Peru's topmost counterterrorism concern remained preventing the reemergence of Sendero Luminoso (SL or Shining Path), a designated Foreign Terrorist Organization that devastated the country in the 1980s and 1990s. In 2007, SL remnants engaged in narcotrafficking and killed 11 police officers, 20 civilians, and one member of the military. SL in the Upper Huallaga River Valley (UHV) suffered significant setbacks with the arrests of several of their key members. Meanwhile, the SL organization in the Apurimac and Ene River Valley (VRAE) retained its control over the area.

Although the Peruvian government nearly eliminated SL in the 1990s, the organization, now entwined with narcotics trafficking, reemerged and remained a threat. Estimated to include up to several hundred armed combatants, SL conducted 80 terrorist acts in remote coca-growing areas this year. The reemergent SL is shorter on revolutionary zeal than it was in the past, but reports suggested it was attempting to rebuild support in the university system, where it exercised considerable influence in the 1980s. Meanwhile, involvement in drug production and trafficking provided SL with substantial funding to conduct operations, improve relations with local communities in remote areas, and to recruit new members. While the government made significant progress against SL in the UHV, insufficient government presence and ineffective security capabilities in the more remote VRAE allowed the SL to operate practically unhindered.

For example, on June 14, a SL ambush near Tocache in the UHV resulted in the deaths of a local anti-drug prosecutor and the three police officers protecting him. Two other police officers were seriously injured in the attack. On December 24, an estimated 20 heavily armed persons attacked a PNP patrol, killing two officers and wounding one near the town of Huanta in the Ayacucho region. Over 70 anti-personnel mines caused one death and 22 injuries, mostly to eradication workers in illegal coca plantations in the San Martin region.

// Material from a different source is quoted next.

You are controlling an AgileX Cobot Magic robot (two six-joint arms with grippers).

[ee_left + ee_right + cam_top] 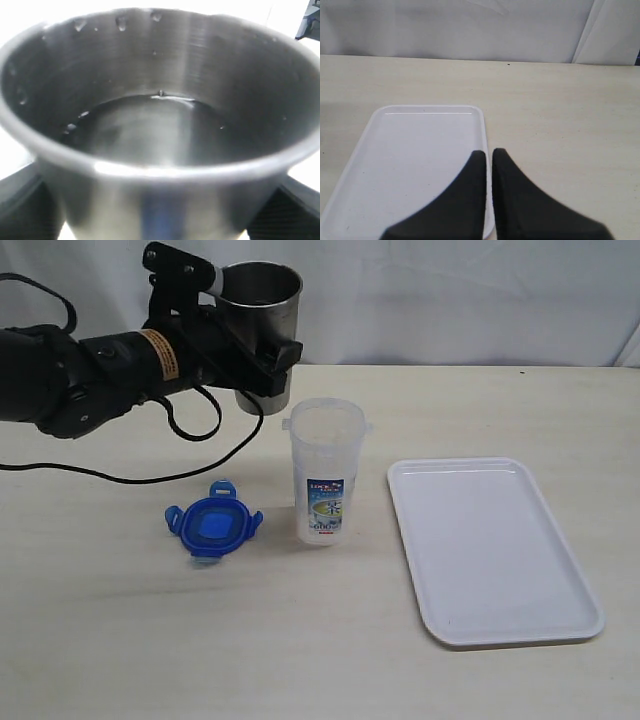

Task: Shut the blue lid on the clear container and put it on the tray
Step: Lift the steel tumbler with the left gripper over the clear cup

Authorities suspected SL remnants in the UHV were responsible.

The "Huallaga Police Front" counterterrorism campaign in the UHV, initiated by then-President Toledo in 2006, was largely inactive. Implementation of the Garcia government's "Plan VRAE," which called for 2,000 troops and 19 counterterrorism bases operated under a central command, was slow because of the lack of an operational security plan. Plans for new health, education, and infrastructure investment in isolated communities where the state lacks presence were implemented spottily, if at all. The government's efforts to strengthen prosecutorial capacity and to improve interagency cooperation, especially in intelligence, were marginally successful. Police units specializing in counterterrorism and counternarcotics conducted some joint operations with the Peruvian Army in the Upper Huallaga Valley. There was no movement on President Garcia's 2006 proposal calling for the death penalty for those convicted of acts of terrorism.

President Garcia repeatedly reauthorized a 60-day state of emergency in parts of Peru's five departments where SL operated, which suspended some civil liberties and gave the armed forces additional authority to maintain public order.

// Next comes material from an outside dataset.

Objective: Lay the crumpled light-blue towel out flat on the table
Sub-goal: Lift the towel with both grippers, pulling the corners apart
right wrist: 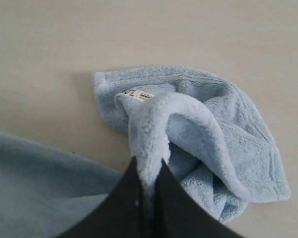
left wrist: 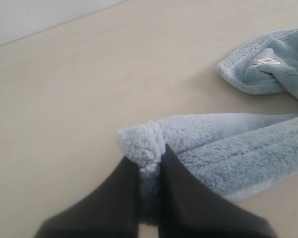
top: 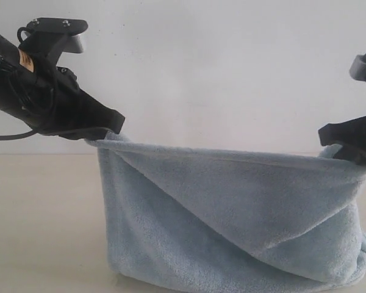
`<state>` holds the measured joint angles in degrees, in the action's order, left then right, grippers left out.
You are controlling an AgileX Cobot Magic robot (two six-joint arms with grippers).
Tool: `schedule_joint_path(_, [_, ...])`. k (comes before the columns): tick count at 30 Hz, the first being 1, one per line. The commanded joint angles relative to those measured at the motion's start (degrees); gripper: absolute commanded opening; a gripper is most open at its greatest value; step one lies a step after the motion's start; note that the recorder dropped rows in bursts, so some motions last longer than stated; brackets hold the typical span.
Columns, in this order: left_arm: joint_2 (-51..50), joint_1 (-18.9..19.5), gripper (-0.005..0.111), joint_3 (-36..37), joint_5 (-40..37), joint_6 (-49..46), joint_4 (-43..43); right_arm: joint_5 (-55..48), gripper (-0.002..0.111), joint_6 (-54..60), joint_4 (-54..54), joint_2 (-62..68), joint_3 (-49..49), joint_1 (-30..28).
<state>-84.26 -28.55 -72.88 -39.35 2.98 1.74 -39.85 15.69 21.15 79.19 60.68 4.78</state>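
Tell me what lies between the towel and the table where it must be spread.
Nothing visible does. No other object shows on the table around the towel, whose lower part rests on it. The left pincer and right pincer each pinch its upper edge directly.

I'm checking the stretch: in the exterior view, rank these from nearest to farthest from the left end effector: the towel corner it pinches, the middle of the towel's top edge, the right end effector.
1. The towel corner, pinched in the left end effector, on the left.
2. The middle of the top edge, at centre.
3. The right end effector, far right.
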Motion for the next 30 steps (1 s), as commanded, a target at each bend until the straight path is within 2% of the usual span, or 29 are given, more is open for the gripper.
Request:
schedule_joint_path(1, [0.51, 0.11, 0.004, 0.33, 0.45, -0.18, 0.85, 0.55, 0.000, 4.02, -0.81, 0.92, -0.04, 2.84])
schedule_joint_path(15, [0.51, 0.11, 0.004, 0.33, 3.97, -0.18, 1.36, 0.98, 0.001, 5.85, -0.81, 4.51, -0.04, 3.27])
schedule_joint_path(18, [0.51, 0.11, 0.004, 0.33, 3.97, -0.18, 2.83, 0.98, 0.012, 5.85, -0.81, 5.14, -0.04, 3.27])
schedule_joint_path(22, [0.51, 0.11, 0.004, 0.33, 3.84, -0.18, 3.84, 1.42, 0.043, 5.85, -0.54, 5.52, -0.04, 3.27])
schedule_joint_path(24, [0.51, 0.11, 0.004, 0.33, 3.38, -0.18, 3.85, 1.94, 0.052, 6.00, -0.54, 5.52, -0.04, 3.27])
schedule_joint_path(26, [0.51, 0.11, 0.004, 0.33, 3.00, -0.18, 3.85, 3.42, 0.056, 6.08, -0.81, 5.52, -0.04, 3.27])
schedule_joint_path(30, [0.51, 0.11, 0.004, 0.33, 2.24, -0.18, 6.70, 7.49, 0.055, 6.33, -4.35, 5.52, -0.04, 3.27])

In August, two Huallaga Front (PNP/Peruvian Army) operations captured 28 SL suspects, including two believed to be bodyguards of UHV SL Committee head "Artemio". Also apprehended were a number of suspected participants in the June ambush near Tocache that killed a prosecutor and three police.

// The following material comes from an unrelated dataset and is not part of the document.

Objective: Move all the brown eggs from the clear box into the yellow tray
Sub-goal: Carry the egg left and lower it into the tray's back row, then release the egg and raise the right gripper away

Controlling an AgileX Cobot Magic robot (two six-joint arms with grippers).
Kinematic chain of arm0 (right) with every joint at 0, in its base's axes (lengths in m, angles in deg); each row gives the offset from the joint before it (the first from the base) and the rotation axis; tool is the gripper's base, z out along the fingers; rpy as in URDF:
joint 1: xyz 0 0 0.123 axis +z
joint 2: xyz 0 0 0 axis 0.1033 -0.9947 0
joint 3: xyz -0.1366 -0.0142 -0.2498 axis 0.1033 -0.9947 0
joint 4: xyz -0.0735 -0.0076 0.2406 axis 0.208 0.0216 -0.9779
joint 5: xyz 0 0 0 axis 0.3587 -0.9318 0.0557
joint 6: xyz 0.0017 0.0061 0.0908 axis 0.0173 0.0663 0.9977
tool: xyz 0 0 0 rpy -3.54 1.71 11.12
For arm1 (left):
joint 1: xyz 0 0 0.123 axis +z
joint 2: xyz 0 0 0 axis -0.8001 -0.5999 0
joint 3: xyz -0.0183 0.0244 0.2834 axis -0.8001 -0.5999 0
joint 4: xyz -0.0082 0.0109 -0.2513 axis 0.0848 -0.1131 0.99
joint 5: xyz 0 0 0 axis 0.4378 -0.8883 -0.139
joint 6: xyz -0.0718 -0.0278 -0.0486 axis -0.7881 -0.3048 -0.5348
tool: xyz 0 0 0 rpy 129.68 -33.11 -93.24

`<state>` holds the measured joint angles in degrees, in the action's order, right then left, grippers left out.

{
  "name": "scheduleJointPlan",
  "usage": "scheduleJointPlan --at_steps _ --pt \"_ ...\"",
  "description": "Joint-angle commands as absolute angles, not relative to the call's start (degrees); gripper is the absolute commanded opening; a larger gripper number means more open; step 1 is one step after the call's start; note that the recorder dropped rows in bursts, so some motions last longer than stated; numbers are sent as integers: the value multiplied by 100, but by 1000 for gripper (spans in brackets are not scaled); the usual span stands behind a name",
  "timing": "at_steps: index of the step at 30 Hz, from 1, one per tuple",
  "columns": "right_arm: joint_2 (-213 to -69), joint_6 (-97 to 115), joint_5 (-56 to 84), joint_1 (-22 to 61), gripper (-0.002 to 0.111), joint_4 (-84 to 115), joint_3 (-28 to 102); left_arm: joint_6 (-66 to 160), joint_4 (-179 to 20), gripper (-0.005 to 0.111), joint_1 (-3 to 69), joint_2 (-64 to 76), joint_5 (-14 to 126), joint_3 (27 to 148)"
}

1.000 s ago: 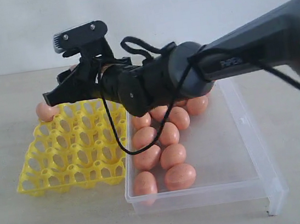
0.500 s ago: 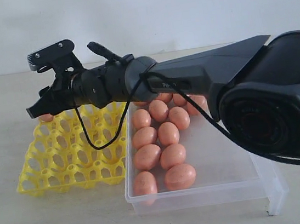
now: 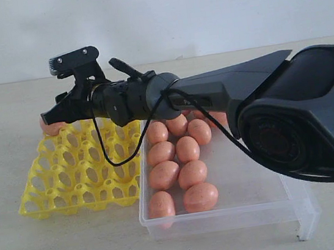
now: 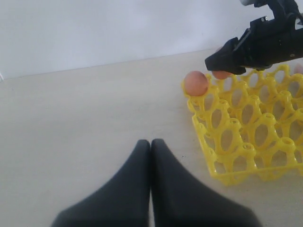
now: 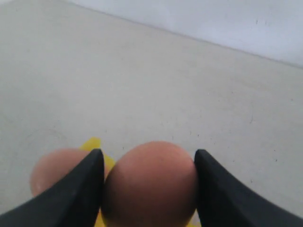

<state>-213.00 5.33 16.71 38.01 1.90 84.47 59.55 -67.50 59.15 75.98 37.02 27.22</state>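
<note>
- Brown egg [image 5: 149,184] is gripped in the right end effector [image 5: 148,158]; its two black fingers [image 5: 80,189] stand wide apart and press on opposite sides of the shell.
- That end effector hangs low over the far left corner of the tray [image 3: 72,202], as the exterior view shows it. Whether the gripped egg touches a cup cannot be told.
- One more egg, the corner egg [image 4: 196,82], is seated in the tray's corner cup, just beside the gripped one. Whether the two touch cannot be told either.
- Left end effector [image 4: 150,144] is clenched, its fingers pressed flat together with nothing between them. It hovers over the tabletop [image 4: 71,118], apart from the tray.
- Other eggs [image 3: 187,149] lie in the box [image 3: 247,176], crowded into its left half in rough rows. About ten show, and some at the far end are partly hidden behind the arm [image 3: 224,90].
- Box and tray stand side by side on the tabletop, the box on the right with its long wall just beside the tray's edge.
- Black cable [image 3: 113,164] hangs in a loop from the right wrist, in front of the tray's far cups.
- Writing: none of the views shows lettering clear enough to read.
</note>
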Motion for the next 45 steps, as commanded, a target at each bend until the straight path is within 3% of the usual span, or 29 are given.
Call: scheduleJointPlan --at_steps 1,5,11,16,45 --pt "-21392 417 1492 3789 0 247 8460 5888 -6735 -4 5929 7608 3781 2704" --pt "-21496 390 1495 3789 2 247 8460 5888 -6735 -4 5929 7608 3781 2704" --pt "-21464 327 1738 3789 40 247 8460 5888 -6735 -4 5929 7608 3781 2704" --pt "-21464 293 1751 3789 54 247 8460 5888 -6735 -4 5929 7608 3781 2704" --pt "-20714 31 1164 3800 56 255 8460 5888 -6735 -4 5929 7608 3781 2704"
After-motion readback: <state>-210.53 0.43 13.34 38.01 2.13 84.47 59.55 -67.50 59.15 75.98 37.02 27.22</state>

During a November 27 PNP operation, Epifanio Espiritu Acosta, known as "Comrade JL," third in the UHV organization and leader of its forces on the western side of the Huallaga River, was killed. Eight suspects were captured including the organization's ideological chief, "Comrade Julian," as well as the head of personal security for the group's leader. UHV-SL leader "Comrade Artemio," is a top priority target of continuing PNP security operations.

Media and other sources continued to report that former SL members released from prison were rejoining leftist civic groups and political movements, and perhaps recruiting new members into the organization. SL founder and leader Abimael Guzman and key accomplices remained in prison facing charges stemming from crimes committed during the 1980s and 1990s.

The Revolutionary Armed Forces of Colombia (FARC) continued to use remote areas along the Colombian/Peruvian border for rest and to make arms purchases. There were reports that the FARC was funding coca cultivation and cocaine production among the Peruvian population in border areas.